Ground Up returns to home soil

Philly rap group returned home to play a show near Temple’s campus amidst a tour.

Ground Up attracted a large crowd for its North Philly homecoming at AEPi on Feb. 22. | COURTESY IAN HIRST-HERMANS
Ground Up attracted a large crowd for its North Philly homecoming at AEPi on Feb. 22. | COURTESY IAN HIRST-HERMANS
Ground Up attracted a large crowd for its North Philly homecoming at AEPi on Feb. 22. | COURTESY IAN HIRST-HERMANS
Ground Up attracted a large crowd for its North Philly homecoming at AEPi on Feb. 22. | COURTESY IAN HIRST-HERMANS

Fresh off of the “Must Be Nice” tour, which included stops in Columbus, Ohio, Ann Arbor, Mich., and Chicago, Philadelphia’s Ground Up hasn’t forgotten where it came from.

The rap trio, which is comprised of MCs Alexander Azar and Malcolm McDowell, better known as Malakai, and producer Bijan Houshiarnejad, known on stage as Bij Lincs, has worked with some notable names in rap including Chiddy Bang, Meek Mill and Rick Ross. On Feb. 22, the group returned to its roots with an appropriately titled “Back to the Basement” show at AEPi.

After being on the road, the concert on Temple’s campus served as a coming home party of sorts. Performing just a few blocks from the house where just over four years ago Ground Up began as a group, the trio wasn’t just playing in its city – it was playing in its neighborhood.

Hanging out in the living room of the fraternity house waiting for their turn to take the stage, Azar, Malakai and Lincs mingled throughout the crowd, taking time to talk to friends and fans alike. As they made their way around the room, and the comfort of being back in their old stomping ground was clear on each of their faces.

This is the third time Ground Up has taken the stage at AEPi, and doing so is something the group members hold close to their hearts, Malakai said.

“We used to play there way back in the day,” Malakai said following the show. “It was like a coming home type thing.”

“It became somewhat of a tradition, it seemed only right to come back here,” Azar added.

As the basement filled with people and Ground Up took the stage, arms reach from the crowd, Malakai addressed the audience. “What is up Philly?” he asked.  “It feels good to be home.”

Playing 19 songs that spanned across its 12 mixtapes, Ground Up kept the crowd going with both old and new songs.

For more than an hour, Malakai and Azar worked the stage trading lines over the Lincs-supplied beats. A heavy dose of black lights, strobe lights and the occasional microphone malfunction made the basement experience that much more authentic.

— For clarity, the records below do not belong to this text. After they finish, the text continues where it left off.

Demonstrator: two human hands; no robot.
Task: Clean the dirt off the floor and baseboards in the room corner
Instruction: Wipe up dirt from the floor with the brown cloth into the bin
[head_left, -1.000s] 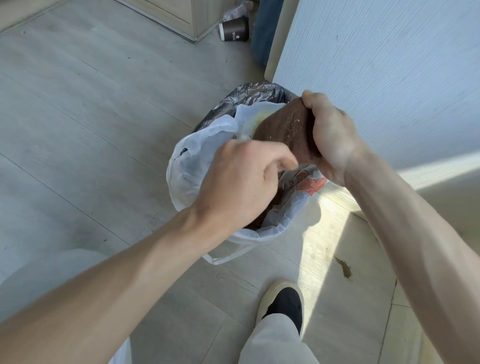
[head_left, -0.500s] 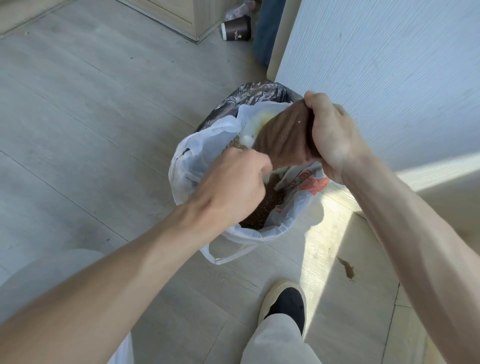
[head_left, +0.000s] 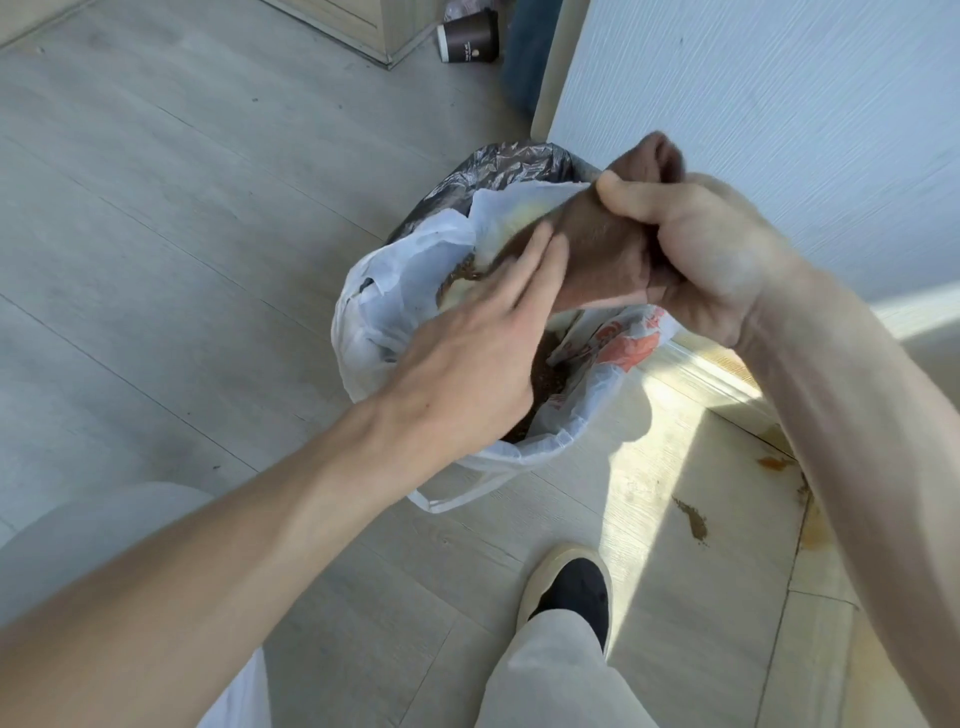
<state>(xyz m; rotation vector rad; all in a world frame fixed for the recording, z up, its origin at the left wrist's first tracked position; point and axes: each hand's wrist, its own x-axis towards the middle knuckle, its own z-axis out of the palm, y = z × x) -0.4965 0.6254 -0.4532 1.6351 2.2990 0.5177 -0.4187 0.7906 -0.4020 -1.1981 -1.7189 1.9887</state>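
Note:
My right hand (head_left: 701, 260) grips a brown cloth (head_left: 602, 249), bunched and held over a white plastic bag (head_left: 395, 291) that lines a bin with a black liner (head_left: 498, 166). My left hand (head_left: 467, 353) has straight fingers laid flat against the cloth's lower face, above the bag's mouth. Brown dirt (head_left: 545, 379) lies inside the bag. On the pale floor to the right there is a brown smear (head_left: 691, 519) and an orange-brown stain (head_left: 774, 462) near the baseboard (head_left: 701, 374).
A light wall panel (head_left: 753, 104) rises right behind the bin. A dark paper cup (head_left: 467, 36) lies on its side by a wooden cabinet base (head_left: 358, 26) at the top. My shoe (head_left: 571, 592) stands just below the bag.
My left hand went from a closed fist at the cloth to flat straight fingers brushing along it. The right hand has rebunched the cloth and turned it. The camera moved slightly.

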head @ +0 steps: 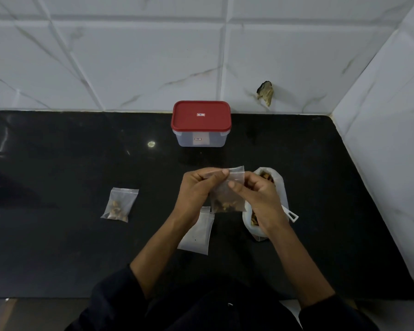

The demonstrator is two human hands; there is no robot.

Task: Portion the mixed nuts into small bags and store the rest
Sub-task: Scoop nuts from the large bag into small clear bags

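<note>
Sleeves dark at the near edge; empty small bags lie flat on the counter under the wrists. Left hand & right hand both pinch the top of a part-filled bag, raised above the counter, likely sealing it; next: press along the strip, set it w/ the filled bag at left. Bulk nut bag w/ white scoop sits right; red-lidded container closed by the wall.

Small red-and-white labels sit on the red lid and the clear container front, upper centre of the frame, print too small to read.
</note>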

The performance had an almost intimate feel to it, an adjective not commonly associated with rap shows. In between songs Azar and Malakai would interact with the crowd, not so much as performers addressing the audience, but as guys catching up with old friends. Their comfort level seemed higher than it was on the living room couch just an hour earlier.

As the show winded down, they played a few crowd favorites: “Right Back at It” off of their mixtape “The Get Up” and “No Thanks” off of “The Get Down.” After thanking the audience and getting off stage, the three quickly returned, as the crowd demanded an encore. They closed the show out with “Turn Around,” a song from their 2010 mixtape, “Higher Ground.” One of their slower, more melodic tracks, it features a sample of Tracy Chapman’s “Give Me One Good Reason.” It was a fitting song to go out on, as the track, not unlike the concert itself, was a throwback to the group’s earlier days.

After exiting the stage, Lincs, Malakai and Azar hung around to put in some additional face time with the fans and soaked in a little more of the hometown love – something they came to appreciate while on tour.

“There’s nothing like home, and I think that became more clear while we were gone,” Azar said. “There’s nothing like the home field advantage. People know every word, that still blows my mind.”

As the house began to empty, Ground Up made its exit as well. The three headed back to their abode, just a quick ride south of campus, where they met up with friends to celebrate the night’s work.

They spent the remainder of the night making the most of their time with friends, but the home stay was short lived.

In the coming week, the band will make its way to West Virginia University and Springfield, Va., where it will be performing with Freeway. Following those two shows is another brief stop back in Philly to perform with Juelez Santana at The Blockley before heading out on the road again.

For one night, though, they got to enjoy the comforts of home, and the luxury of sleeping in their own beds.